[Exercise]:
Your answer should be the lines of the material that include the word "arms".

[Supplied material]:
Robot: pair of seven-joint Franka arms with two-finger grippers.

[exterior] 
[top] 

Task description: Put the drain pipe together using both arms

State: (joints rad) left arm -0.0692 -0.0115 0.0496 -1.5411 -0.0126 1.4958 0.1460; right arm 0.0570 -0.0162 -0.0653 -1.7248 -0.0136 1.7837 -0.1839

[Task response]:
Robot: pair of seven-joint Franka arms with two-finger grippers.
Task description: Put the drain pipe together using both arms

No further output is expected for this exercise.